19

Ronnie stormed out of Brandi’s house and drove out the blacktop to Shooter Rowe’s. The Case Hammerhead was in his pocket. He was thankful for the dark and the little bit of ground fog starting to gather and swirl in the low-lying areas. He didn’t want to see the ruins of the trailer, nor to remember the night it burned. He pulled into Shooter’s driveway and saw a shadow pass over the closed drapes at the living room window. The porch light was dark, but there were lights burning inside the house.

Ronnie got out of his Firebird and felt the cold and damp around his face. The air smelled of fuel oil, and he took note of the flicker of flames at the trash barrel behind Shooter’s house.

It took a long time for the porch light to come on after Ronnie knocked on the door, and when that door opened and Shooter saw who was waiting on the steps, he didn’t waste any time. He said, “I won’t let you talk to him.”

Ronnie knew Captain was inside the house. He could hear what sounded like dishes being washed in the sink.

“You heard the talk?” Ronnie asked. “About me? About the fire?”

Shooter started to close the door, but Ronnie shot his arm out straight and braced it with his hand. Shooter frowned. “Can’t stop people from wanting a story,” he said.

“What did you tell my girl tonight? Have you talked to Ray Biggs?”

Shooter pushed against the door, but Ronnie pushed back.

“Your footprints were in the snow behind the trailer,” Shooter said. “You think Biggs hasn’t made plaster casts of those prints? You think he’s not on your trail?”

Ronnie stared at Shooter a good long while. His voice went hard. “Go on. Tell Biggs everything about that night. Let’s see if you’ve got the nerve.”

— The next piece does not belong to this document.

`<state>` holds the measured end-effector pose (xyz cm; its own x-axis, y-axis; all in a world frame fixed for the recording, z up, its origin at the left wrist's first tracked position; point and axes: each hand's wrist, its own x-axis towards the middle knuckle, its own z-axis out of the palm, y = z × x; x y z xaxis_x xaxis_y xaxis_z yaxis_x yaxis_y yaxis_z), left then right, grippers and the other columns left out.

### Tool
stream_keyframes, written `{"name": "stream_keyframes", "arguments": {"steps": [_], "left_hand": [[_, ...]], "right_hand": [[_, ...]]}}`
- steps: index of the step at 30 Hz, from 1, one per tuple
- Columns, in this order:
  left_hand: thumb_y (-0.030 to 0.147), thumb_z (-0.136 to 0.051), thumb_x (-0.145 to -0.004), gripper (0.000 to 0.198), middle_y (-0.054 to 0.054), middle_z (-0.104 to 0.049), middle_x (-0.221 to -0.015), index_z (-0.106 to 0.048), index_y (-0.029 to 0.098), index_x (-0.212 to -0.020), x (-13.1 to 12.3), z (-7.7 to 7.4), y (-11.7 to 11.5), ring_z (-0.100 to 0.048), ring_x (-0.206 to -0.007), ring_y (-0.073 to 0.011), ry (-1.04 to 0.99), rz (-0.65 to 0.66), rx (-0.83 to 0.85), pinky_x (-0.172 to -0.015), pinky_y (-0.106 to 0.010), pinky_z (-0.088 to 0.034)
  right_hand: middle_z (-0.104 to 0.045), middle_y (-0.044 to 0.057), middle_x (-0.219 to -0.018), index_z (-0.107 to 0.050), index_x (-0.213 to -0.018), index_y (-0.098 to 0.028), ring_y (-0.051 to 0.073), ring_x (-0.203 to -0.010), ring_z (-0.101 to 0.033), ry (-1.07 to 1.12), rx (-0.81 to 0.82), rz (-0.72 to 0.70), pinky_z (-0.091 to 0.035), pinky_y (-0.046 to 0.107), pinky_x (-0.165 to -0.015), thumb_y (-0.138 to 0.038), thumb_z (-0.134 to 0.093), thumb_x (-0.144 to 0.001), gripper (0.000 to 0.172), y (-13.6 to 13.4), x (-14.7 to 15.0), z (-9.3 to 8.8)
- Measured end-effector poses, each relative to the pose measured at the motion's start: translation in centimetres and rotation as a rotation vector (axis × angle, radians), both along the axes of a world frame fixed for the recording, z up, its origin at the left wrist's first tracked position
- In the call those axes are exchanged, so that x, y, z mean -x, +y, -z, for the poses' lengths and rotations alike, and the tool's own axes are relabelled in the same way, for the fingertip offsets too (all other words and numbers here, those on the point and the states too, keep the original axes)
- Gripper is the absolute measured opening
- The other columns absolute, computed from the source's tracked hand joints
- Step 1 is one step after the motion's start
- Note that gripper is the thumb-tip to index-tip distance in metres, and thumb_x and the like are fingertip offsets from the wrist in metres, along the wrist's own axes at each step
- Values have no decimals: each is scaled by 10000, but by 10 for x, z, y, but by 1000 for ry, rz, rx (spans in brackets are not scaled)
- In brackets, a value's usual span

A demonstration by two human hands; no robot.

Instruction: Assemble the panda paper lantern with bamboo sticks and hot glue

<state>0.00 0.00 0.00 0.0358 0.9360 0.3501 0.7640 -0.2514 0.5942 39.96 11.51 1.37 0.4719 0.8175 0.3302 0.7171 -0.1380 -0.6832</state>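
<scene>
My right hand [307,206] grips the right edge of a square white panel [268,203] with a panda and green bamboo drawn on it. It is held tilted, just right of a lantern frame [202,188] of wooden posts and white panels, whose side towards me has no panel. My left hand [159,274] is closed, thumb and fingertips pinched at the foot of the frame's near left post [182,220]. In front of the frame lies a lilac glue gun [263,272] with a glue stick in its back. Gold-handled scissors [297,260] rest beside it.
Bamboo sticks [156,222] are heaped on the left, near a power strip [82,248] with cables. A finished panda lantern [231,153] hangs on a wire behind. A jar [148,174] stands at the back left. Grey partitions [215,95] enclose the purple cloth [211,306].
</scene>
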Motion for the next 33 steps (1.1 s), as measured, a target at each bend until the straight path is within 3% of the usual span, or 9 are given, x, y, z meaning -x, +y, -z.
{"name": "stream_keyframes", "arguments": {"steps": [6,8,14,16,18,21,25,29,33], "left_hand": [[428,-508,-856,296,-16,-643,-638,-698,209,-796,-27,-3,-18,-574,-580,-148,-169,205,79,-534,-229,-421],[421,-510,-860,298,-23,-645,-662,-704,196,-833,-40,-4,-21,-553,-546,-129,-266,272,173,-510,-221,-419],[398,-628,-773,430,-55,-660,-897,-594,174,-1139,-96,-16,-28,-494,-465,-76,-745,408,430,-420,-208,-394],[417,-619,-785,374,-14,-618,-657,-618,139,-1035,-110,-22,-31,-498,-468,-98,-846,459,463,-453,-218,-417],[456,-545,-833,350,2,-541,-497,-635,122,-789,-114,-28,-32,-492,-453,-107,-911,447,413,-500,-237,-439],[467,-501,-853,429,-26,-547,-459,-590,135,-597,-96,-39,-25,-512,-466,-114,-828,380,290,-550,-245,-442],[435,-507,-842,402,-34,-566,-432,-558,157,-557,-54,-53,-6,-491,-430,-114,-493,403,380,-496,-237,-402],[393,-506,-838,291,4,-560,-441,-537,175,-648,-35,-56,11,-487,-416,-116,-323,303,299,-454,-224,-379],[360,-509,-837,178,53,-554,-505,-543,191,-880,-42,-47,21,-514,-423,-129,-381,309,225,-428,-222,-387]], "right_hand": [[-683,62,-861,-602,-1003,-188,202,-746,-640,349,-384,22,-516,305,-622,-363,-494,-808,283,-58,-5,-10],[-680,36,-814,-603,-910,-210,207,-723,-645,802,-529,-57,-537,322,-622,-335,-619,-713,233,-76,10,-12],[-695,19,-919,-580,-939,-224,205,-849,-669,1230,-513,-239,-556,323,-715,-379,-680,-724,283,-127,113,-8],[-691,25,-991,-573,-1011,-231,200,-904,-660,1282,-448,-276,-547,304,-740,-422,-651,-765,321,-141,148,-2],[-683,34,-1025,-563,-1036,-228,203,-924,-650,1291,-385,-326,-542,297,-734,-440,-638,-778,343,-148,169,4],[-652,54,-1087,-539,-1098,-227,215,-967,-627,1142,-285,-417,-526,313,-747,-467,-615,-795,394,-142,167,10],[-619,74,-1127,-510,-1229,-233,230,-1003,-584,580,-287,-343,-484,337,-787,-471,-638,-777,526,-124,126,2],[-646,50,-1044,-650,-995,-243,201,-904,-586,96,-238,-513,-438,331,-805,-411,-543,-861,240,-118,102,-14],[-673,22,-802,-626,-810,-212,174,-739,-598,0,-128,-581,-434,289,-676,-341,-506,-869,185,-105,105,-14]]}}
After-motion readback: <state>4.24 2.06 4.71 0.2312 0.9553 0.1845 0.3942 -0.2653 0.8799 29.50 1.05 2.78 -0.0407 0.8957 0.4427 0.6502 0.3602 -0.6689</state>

“You think I won’t? You want the whole story to come out?” Shooter waited a while for Ronnie to answer, and when he didn’t, Shooter said, “That’s what I thought.”

“Merlene was right about you, Shooter. You’re a hard man. No wonder Captain never felt close to you. Merlene, too, for that matter. She—”

Shooter put his shoulder to the door and drove it shut, Ronnie no longer able to stop him.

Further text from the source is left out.